Así ninguneó a su rival Roberto de las Carreras en su célebre polémica con Álvaro Armando Vasseur, quien a su vez había dicho que le era imposible batirse “con un individuo que ignora su legítima paternidad”. Siempre se afirmó que el gran traidor era uno de los padres indiscutidos de la derrota militar del MLN.

Amodio vino a decir que el hijo no era suyo, que tenía ya muchos padres respetables, y que tampoco era suya la traición, que más bien era hija natural de otro traidor menos legendario. Contra todos los testimonios y careos, negó la entrega de compañeros y la única tacha de colaboracionismo con los militares que aceptó –“ordenar papeles”– se parece casi a un recreativo TEG-canasta.

Está bastante claro que como mínimo al tipo no se lo hubiera podido elegir como el mejor compañerito de la clase. Pero acá no vamos a discutir esto; otros tienen mejores herramientas para hacerlo. De cualquier modo, déjenme apuntar otra cosita sobre el estilo de este chisporroteo tragicómico que tuvo escenas mediáticas notables.

Amodio corrió con doble ventaja: venía con el libreto estudiado de antemano y le habían hecho la preproducción de la puesta en escena; pero Jorge Zabalza supo improvisar con una gracia de zorro viejo que paga todo el borderó: hablo de la foto de Facebook levantada por la prensa en que se lo ve en la cocina de su casa, todavía convaleciente de una operación, desafiando al redivivo por llegar con una pistola de agua en el Día del Niño. No tuvo productor pero tuvo precursor: aprendió de la performance de Julio Marenales cuando repartió en la plaza Cagancha bombas de crema y cañoncitos de dulce de leche, en los días previos a las elecciones de 2009 cuando se vinculaba con los tupamaros el arsenal encontrado en la casa del contador Feldman.

Si Luis Almirante Brown es la ficción paródica con que Diego Capusotto homenajea al flaco Spinetta, la de Zabalza y Marenales parece la chanza inversa: dos viejos tupamaros homenajeando a Bombita Rodríguez, parodia de los guerrilleros de los años 60 y 70. Amodio tampoco tiene el piné de un Bombita, porque Bombita le cantó a la juventud revolucionaria y el otro hace 40 años les cantó a los militares. Ahora parece cantar un cover monótono para una audiencia que se va volviendo indiferente.

Es muy probable que Amodio no conozca a Capusotto. Si no, no se entiende que llegara al Uruguay (al Sheraton nada menos que de Punta Carretas) como un rockstar veterano en su última gira, tomándose muy en serio su papel de Pomelo tupamaro. Le faltó el berrinche: “Soy Amodio, soy una estresha del MLN, ne ne…”

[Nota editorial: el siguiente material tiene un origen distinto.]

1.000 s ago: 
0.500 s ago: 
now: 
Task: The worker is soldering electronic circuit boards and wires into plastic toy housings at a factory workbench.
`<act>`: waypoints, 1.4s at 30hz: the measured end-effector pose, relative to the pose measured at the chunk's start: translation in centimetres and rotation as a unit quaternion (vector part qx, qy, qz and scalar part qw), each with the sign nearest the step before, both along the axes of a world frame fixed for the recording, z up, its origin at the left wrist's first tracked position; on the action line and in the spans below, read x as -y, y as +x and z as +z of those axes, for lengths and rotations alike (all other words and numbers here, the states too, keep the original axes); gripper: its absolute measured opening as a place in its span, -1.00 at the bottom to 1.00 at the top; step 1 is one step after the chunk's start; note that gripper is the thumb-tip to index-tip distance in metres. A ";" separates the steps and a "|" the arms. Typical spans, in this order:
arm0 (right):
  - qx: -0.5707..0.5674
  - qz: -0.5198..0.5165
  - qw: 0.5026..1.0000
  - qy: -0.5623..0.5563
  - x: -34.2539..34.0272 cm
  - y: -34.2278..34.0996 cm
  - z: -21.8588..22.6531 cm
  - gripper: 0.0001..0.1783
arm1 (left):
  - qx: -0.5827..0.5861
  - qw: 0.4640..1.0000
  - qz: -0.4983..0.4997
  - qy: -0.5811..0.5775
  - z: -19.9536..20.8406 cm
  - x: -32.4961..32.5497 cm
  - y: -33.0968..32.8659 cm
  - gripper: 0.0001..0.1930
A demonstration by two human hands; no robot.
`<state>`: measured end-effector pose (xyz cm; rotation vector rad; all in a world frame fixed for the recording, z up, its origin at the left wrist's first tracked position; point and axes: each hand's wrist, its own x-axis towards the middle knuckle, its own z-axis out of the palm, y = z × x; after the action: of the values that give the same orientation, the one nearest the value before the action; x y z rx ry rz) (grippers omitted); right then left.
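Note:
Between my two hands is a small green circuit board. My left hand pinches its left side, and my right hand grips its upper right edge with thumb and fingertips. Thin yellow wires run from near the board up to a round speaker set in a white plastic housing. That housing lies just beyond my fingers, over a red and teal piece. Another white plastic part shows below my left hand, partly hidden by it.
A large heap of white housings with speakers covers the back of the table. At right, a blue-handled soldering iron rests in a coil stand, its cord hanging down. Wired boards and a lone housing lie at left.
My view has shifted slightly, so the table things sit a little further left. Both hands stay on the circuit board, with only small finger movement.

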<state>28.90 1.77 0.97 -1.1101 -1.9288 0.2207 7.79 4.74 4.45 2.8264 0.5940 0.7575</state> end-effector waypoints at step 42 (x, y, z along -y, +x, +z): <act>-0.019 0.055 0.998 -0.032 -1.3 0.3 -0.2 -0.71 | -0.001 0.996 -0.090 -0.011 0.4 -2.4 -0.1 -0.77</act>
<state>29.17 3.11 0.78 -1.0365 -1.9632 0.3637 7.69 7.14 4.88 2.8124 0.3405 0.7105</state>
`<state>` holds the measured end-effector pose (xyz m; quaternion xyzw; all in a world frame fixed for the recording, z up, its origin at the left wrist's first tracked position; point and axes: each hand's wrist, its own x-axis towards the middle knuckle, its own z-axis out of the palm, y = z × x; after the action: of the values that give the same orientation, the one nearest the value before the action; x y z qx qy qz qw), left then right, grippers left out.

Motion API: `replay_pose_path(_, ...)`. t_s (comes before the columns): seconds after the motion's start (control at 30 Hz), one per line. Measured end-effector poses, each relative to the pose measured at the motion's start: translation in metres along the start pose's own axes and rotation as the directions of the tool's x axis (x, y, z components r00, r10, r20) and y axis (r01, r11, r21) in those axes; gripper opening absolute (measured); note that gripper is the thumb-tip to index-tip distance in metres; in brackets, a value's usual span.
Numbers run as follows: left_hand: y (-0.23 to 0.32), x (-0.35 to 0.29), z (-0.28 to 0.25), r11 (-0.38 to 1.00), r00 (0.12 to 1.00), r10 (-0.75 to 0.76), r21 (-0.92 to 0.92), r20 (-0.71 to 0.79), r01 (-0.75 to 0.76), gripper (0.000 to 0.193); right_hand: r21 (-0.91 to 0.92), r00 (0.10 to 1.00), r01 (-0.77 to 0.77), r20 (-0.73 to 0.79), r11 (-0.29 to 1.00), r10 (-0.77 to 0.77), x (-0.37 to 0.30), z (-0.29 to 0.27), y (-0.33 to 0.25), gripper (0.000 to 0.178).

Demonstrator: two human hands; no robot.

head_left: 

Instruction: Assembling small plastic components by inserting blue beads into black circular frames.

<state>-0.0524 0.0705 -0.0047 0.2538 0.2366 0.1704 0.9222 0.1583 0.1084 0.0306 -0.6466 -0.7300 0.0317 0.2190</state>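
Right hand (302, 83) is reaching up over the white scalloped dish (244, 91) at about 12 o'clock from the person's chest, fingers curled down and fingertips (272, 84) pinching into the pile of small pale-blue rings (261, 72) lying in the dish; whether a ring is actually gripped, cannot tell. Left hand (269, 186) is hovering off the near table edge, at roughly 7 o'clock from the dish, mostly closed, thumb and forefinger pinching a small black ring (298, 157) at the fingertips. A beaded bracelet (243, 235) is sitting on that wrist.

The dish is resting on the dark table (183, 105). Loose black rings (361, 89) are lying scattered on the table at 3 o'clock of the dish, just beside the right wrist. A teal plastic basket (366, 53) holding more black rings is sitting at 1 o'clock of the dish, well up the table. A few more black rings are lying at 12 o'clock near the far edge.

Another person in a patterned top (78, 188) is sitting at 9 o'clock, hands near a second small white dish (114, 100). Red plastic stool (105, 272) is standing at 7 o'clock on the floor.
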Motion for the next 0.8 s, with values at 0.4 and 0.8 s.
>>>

Para los que no fuimos contemporáneos de la existencia previa que hasta ahora le conocíamos, Héctor Amodio Pérez es este señor cansado que parece haber traicionado sus propias expectativas redentoras o proto-seudo-cuasi-político-históricas. Él y sus benefactores leyeron mal el cuento de Borges: no hay traición redimida, sí hay la revelación del héroe como traidor. Amodio quiso reescribir el cuento al vesre y la (re)patriada no le salió como esperaba. Con todo, tuvo suerte de que la siempre alerta y celosísima María Kodama no lo acusara de plagio.

En País que fue será Gelman escribió: “tengo familia en lo que se hizo mal”. Y la macana de todo esto es que tenemos mucha descendencia no siempre reconocida en lo mucho que se hizo mal: los “guaranguitos de extramuros” son lo de menos; en esa “familia” del verso se puede leer un símbolo de las variadas tramas de las que el Uruguay de hoy está hecho.